De acordo com Soller, “talvez seja a eleição mais negativa que o Brasil já viveu desde a redemocratização. Ele destacou que as pesquisas qualitativas revelam um clima de absoluto desânimo da população com o processo eleitoral.
Rejeição como fator determinante
Soller explicou que nenhum dos candidatos desperta grande identificação entre os eleitores. “É uma campanha que vai ser definida muito em função da rejeição a quem está sendo colocado”, disse.

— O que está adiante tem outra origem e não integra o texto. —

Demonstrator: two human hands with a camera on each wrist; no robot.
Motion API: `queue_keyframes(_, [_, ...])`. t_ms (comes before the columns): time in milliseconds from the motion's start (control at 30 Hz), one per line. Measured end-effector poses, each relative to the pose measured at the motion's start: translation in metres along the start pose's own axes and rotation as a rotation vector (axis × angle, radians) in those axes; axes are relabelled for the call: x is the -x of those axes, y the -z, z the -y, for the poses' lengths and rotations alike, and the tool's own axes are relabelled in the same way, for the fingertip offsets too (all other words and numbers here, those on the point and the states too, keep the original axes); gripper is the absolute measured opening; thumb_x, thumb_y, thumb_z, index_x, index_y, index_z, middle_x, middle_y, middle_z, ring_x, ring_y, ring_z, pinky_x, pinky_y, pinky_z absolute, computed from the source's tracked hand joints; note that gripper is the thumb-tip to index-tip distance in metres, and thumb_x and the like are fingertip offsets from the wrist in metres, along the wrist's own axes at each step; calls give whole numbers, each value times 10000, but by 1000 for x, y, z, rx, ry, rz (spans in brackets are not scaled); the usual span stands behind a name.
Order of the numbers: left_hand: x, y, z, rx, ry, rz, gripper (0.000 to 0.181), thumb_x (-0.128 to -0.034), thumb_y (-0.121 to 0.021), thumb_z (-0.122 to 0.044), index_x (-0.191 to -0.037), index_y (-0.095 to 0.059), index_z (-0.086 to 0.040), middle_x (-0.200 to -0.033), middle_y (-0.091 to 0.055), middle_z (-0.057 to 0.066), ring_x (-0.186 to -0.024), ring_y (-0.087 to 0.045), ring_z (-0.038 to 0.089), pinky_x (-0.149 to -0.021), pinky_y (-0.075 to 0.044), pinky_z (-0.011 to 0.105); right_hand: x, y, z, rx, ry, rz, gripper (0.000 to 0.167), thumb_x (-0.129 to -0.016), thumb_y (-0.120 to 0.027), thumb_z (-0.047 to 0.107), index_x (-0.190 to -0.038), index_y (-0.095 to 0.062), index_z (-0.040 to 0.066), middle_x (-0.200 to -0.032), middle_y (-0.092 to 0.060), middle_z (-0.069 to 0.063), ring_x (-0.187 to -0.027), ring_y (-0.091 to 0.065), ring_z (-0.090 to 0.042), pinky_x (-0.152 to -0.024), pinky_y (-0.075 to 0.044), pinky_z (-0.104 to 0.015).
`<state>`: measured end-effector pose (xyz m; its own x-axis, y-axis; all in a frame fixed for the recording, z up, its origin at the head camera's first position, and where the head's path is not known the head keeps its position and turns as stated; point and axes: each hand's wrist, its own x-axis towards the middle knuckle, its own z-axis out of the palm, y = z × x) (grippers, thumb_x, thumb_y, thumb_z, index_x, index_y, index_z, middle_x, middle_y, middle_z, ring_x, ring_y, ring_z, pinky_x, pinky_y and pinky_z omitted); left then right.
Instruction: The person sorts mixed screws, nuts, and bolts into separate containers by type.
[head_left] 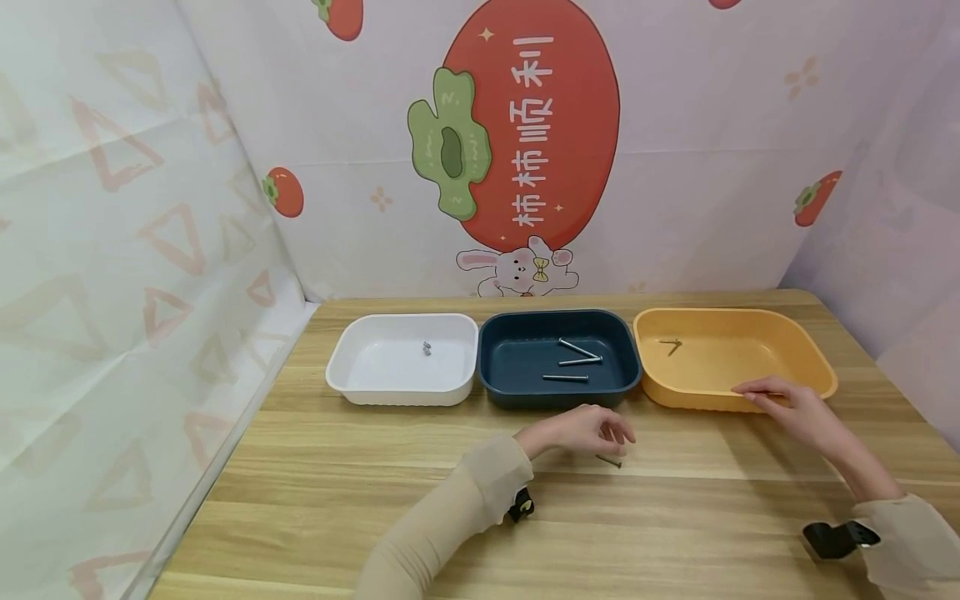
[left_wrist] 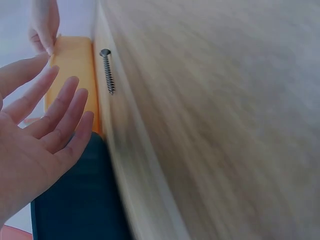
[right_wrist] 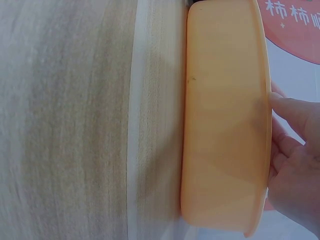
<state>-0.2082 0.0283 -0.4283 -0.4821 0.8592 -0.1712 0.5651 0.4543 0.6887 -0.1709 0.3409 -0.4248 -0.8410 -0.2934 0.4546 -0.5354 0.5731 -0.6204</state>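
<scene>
My left hand (head_left: 581, 429) hovers over the table in front of the dark blue tray (head_left: 510, 387), palm empty and fingers loosely bent. Just beyond its fingertips a small screw (left_wrist: 108, 72) lies on the wood; the head view shows that screw (head_left: 611, 461) partly below the hand. My right hand (head_left: 798, 412) is at the front rim of the yellow tray (head_left: 697, 400), thumb by the rim and the other fingers partly hidden behind it. Whether those fingertips pinch anything cannot be seen. Small brass-coloured screws (head_left: 673, 343) lie inside the yellow tray.
A white tray (head_left: 360, 387) holding small metal pieces (head_left: 427, 348) stands left of the blue one. Long silver screws or bolts (head_left: 566, 378) lie in the blue tray. Behind the row of trays hangs a printed cloth (head_left: 360, 250). The wooden table (head_left: 315, 500) extends in front.
</scene>
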Motion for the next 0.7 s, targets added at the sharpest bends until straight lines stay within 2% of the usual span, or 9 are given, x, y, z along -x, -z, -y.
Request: queue_keyframes(700, [7, -5, 9, -75, -2, 38, 201, -813, -622, -56, -1014, -614, -64, -867, -612, -22, -731, -508, -9, -661, -395, 80, 0, 1, 3, 12, -8, 9, 129, -832, -535, -70, -924, -624, -49, -907, -557, 249, -876, -451, 174, -702, -343, -12])
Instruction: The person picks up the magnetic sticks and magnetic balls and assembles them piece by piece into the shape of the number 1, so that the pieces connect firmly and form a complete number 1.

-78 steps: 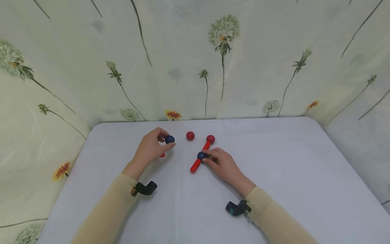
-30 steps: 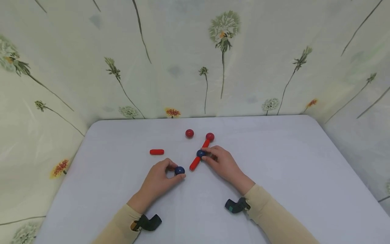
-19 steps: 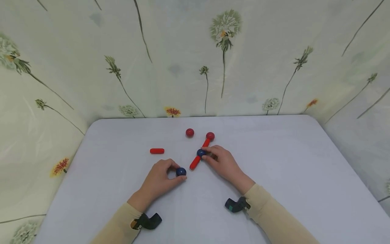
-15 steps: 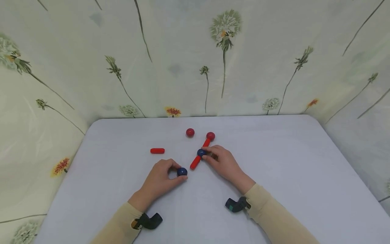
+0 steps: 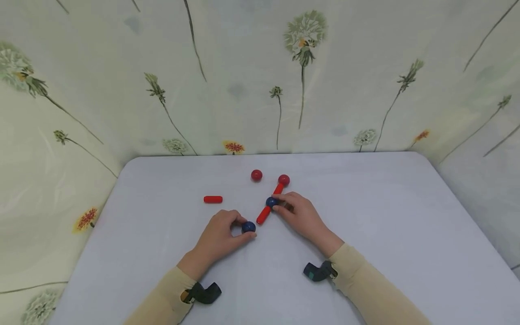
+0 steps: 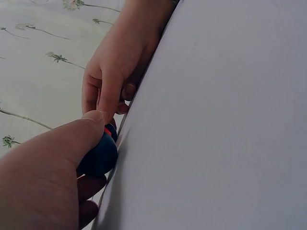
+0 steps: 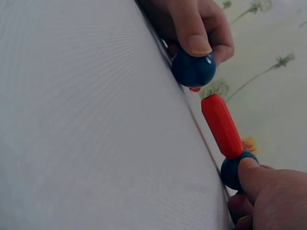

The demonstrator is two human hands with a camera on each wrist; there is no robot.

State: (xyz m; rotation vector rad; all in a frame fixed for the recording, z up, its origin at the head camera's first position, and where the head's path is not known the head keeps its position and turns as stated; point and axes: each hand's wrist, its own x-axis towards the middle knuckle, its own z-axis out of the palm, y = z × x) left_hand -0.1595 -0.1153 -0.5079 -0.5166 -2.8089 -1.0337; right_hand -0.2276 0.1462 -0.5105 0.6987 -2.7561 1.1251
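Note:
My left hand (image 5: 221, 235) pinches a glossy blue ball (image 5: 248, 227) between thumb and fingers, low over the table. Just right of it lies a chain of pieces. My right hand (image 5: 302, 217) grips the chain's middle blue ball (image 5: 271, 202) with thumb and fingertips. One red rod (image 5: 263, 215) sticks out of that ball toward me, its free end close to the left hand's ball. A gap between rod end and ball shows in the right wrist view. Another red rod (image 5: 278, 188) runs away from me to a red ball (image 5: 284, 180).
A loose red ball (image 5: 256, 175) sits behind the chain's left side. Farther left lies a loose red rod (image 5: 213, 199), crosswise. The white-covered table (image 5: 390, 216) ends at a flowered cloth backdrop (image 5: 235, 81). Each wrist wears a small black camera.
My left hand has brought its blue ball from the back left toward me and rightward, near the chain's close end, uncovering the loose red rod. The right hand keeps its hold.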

Para o especialista, há um cansaço tanto com o governo atual quanto com a figura de seu principal adversário, que representa um movimento que “foi rejeitado nas urnas” anteriormente.
Ele ainda atribuiu esse clima negativo a aproximadamente uma década a qual avaliou que “a vida das pessoas não melhorou”, mesmo diante da alternância de poder.
O efeito dos escândalos nas pesquisas
O analista também abordou o impacto dos escândalos políticos nos índices das pesquisas eleitorais.
Soller traçou um panorama das oscilações observadas ao longo do ano, apontando que Flávio Bolsonaro chegou a crescer na opinião pública ao tentar se apresentar como uma versão mais moderada do bolsonarismo, conquistando eleitores de centro. No entanto, o surgimento de acusações graves interrompeu essa trajetória ascendente.
O especialista também analisou como uma crise institucional envolvendo o Supremo Tribunal Federal afetou negativamente o governo atual. Ele observou que a população, especialmente as classes mais baixas, não distingue claramente entre os diferentes poderes da República.
Esse fenômeno teria gerado um movimento de rejeição que beneficiou a candidatura de Flávio Bolsonaro, fazendo o pêndulo das pesquisas se alternar.
“Hoje, a preço do dia, está melhor para o Flávio Bolsonaro do que para o Lula”, concluiu o analista.